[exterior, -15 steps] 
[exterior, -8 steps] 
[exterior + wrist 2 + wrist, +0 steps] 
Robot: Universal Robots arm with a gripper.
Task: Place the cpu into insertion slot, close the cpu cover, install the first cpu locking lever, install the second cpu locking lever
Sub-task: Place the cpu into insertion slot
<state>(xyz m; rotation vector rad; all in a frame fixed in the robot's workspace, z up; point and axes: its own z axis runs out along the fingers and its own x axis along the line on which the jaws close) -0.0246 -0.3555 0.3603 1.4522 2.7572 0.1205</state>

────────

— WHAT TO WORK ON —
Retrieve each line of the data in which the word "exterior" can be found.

— RESULT OF THIS TASK —
[exterior, -15 steps] 
[exterior, -8 steps] 
[exterior + wrist 2 + wrist, +0 steps] 

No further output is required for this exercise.